Henriette Wamu et les Alliés de l’Udps soutiennent l’initiative du CLC

Les Alliés de l’Udps (ADU) ont pris l’option de marcher le 31 décembre 2017, en soutien à l’appel du Comité laïc de coordination de l’église catholique. C’est ce qu’a déclaré, le 26 décembre 2017, la députée Henriette Wamu, actuelle coordinatrice de cette plateforme politique de l’Opposition, au cours de la première plénière de ce regroupement. L’on note qu’elle a pris les rênes de l’ADU le 16 décembre 2016.

« Nous tenons à rappeler à chacun de nous que le combat est loin d’être gagné parce que nos adversaires ne résignent pas.
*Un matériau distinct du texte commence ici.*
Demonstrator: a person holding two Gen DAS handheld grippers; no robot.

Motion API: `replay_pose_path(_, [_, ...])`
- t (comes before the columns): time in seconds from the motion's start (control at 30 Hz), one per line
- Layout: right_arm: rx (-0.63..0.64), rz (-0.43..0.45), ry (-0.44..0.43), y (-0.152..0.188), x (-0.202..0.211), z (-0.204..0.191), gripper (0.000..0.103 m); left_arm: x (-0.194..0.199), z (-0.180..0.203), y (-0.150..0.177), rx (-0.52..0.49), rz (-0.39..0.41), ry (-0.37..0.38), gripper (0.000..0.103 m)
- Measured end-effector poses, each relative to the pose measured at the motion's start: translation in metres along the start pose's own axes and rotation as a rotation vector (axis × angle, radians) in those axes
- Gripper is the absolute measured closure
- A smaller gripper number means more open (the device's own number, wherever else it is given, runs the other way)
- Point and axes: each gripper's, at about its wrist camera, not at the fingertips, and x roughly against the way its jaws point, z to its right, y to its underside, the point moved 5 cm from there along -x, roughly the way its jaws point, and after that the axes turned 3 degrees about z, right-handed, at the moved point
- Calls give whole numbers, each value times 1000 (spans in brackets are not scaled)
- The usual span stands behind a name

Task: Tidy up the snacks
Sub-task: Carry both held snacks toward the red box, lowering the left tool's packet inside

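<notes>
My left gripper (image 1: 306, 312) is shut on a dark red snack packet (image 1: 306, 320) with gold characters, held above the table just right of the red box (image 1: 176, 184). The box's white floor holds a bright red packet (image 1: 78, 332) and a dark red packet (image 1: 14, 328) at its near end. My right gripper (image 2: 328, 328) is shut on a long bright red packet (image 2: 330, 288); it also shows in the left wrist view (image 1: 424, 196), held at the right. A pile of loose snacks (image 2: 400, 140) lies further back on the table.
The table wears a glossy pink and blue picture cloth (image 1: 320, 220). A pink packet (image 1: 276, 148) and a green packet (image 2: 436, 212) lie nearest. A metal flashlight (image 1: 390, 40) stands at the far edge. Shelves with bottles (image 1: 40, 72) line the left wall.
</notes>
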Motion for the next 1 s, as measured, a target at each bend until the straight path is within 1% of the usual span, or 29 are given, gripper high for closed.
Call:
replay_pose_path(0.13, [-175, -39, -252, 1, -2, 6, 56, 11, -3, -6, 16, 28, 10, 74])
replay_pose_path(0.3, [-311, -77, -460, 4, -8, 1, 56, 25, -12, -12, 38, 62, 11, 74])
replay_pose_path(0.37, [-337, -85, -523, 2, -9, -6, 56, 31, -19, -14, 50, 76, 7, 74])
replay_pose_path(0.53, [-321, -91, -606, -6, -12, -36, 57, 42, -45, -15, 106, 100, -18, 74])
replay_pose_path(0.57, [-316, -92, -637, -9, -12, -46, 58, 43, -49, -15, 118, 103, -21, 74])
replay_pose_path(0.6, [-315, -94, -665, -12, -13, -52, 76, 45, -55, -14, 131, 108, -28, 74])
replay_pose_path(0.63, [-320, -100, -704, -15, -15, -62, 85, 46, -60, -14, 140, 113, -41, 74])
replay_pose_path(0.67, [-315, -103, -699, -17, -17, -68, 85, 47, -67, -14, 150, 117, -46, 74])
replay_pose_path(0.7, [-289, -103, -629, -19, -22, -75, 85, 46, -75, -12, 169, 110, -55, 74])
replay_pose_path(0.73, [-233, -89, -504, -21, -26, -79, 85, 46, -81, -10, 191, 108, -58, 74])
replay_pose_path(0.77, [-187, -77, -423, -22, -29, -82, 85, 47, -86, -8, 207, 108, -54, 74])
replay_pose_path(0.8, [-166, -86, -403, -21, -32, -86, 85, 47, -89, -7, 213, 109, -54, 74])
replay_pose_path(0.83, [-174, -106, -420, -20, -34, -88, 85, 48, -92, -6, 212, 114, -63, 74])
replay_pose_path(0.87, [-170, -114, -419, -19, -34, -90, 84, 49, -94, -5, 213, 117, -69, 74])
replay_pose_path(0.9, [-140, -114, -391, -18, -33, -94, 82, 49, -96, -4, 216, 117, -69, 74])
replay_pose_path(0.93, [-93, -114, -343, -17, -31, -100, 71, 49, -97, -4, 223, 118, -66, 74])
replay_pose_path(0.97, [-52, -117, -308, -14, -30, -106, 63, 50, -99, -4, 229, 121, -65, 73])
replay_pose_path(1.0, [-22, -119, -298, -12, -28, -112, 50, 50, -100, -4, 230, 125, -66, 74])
Il faut plus de mobilisation et de conscientisation de nos bases respectives pour surmonter les défis qui sont devant nous. Nous devons sans relâche poursuivre les actions que nous avons convenu de mener pour le bien-être de notre peuple : la lutte pour l’alternance politique, la lutte contre l’oppression et la confiscation des libertés, l’organisation des élections libres, transparentes et apaisées par une Commission électorale nationale véritablement indépendante débarrassée de l’influence négative du pouvoir en place et de sa machine à frauder », a déclaré Henriette Wamu dans son speech lors de la prise des fonctions de coordonnatrice de l’ADU à la première plénière de cette plateforme le 26 décembre 2017, elle qui en a pris les rênes le 16 décembre dernier.
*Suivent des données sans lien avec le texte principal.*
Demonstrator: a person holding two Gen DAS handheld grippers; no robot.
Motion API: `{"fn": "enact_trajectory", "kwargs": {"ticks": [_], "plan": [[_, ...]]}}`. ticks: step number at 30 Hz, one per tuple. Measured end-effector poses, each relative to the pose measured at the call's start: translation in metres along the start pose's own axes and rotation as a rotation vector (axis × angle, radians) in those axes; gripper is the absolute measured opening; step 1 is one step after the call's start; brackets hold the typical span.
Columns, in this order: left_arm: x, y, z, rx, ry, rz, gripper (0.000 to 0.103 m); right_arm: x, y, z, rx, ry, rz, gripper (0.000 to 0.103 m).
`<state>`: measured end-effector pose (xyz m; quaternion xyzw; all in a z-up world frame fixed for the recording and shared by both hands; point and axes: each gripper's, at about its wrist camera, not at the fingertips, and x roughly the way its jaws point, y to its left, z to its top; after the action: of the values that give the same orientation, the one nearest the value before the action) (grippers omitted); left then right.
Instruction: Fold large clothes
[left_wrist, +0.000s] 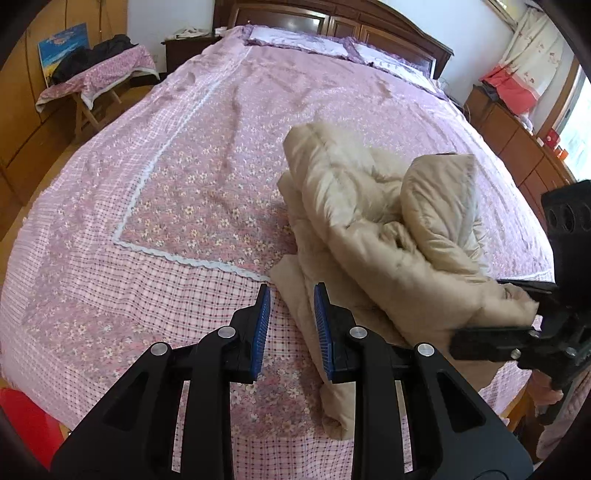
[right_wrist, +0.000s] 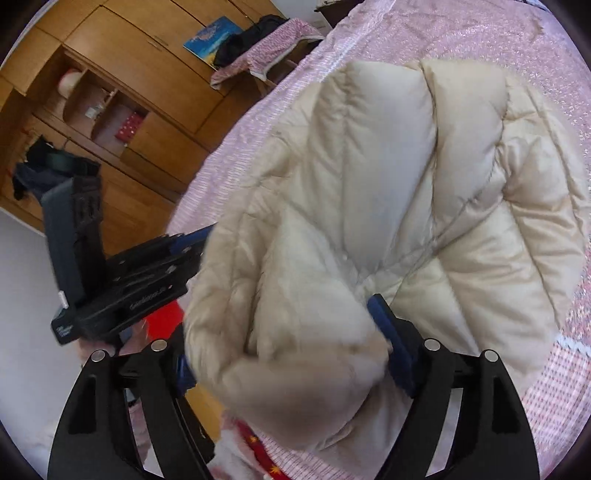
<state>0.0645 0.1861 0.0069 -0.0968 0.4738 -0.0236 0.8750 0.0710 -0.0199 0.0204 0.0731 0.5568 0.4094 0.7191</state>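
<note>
A bulky beige padded jacket (left_wrist: 373, 225) lies bunched on the pink floral bedspread (left_wrist: 207, 155) near the bed's front right. My left gripper (left_wrist: 291, 295) is open and empty, its blue pads just above the bedspread at the jacket's left edge. My right gripper (left_wrist: 517, 306) comes in from the right and is shut on a thick fold of the jacket. In the right wrist view the jacket (right_wrist: 388, 206) fills the frame, and a fold sits between the blue pads of the right gripper (right_wrist: 288, 343). The left gripper (right_wrist: 147, 273) shows at left there.
Pillows (left_wrist: 306, 40) and a dark wooden headboard (left_wrist: 332, 18) are at the far end. A small table with a pink cloth and dark clothes (left_wrist: 99, 70) stands left of the bed. Wooden cabinets (right_wrist: 122, 92) line the wall. A red object (left_wrist: 22, 417) sits lower left.
</note>
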Motion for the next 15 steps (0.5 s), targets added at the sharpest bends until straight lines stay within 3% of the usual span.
{"fn": "enact_trajectory", "kwargs": {"ticks": [5,8,12,15], "plan": [[-0.020,-0.009,0.009,0.009,-0.046,-0.039,0.056,-0.049,0.010,-0.021,-0.030,-0.079,0.023,0.078],[-0.031,-0.026,0.019,0.034,-0.083,-0.060,0.074,-0.080,0.001,-0.031,-0.024,-0.152,-0.006,0.078],[-0.029,-0.060,0.040,0.077,-0.077,-0.123,0.084,-0.105,-0.034,-0.043,0.045,-0.237,-0.110,0.078],[-0.013,-0.096,0.057,0.156,-0.032,-0.095,0.088,-0.111,-0.065,-0.051,0.125,-0.289,-0.204,0.078]]}}
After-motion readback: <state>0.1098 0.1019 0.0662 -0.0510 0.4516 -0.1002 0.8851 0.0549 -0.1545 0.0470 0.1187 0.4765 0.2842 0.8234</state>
Et d’adhérer à l’initiative du Comité laïc de coordination : « Durant mon mandat, j’appelle à accentuer la pression sur ce pouvoir qui affame notre peuple. Ainsi, nous apportons notre soutien inconditionnel au Comité laïc de coordination et lui exprimons notre adhésion à son communiqué du 17 décembre 2017, qui appelle notre peuple où qu’il se trouve, dans la capitale, en province ou à l’étranger, à se lever et à marcher le 31 décembre pour libérer l’avenir de la République démocratique du Congo. Nos concitoyens doivent braver la peur et marcher le 31 décembre ».
Henriette Wamu a appelé le peuple « à la vigilance face aux pièges du pouvoir en place de manière à liberer la Commission électorale nationale indépendante (Ceni) de toute pression du pouvoir ». Elle a continué en ces termes : « La promulgation par le président de la république de la loi modifiant la loi électorale, qui n’a nullement requis le consensus sur ses principes fondamentaux, en est une illustration de la violation flagrante de l’Accord du 31 décembre 2016. Cette nouvelle loi électorale est tout sauf un texte qui fédère les acteurs politiques face aux élections projetées et voulues par tous libres, transparentes, crédibles et apaisées. Cette loi électorale veut nous ramener au monopartisme de triste mémoire où le parti de la Majorité présidentielle voudrait régenter tout le pays ».
Elle a conclu son mot en promettant de « créer des conditions pour renforcer l’alliance avec l’Union pour la démocratie et le progrès social (Udps) et envisager des contacts utiles avec d’autres forces politiques de l’opposition pour gagner la bataille médiatique et prendre le devant dans les actions sur terrain ».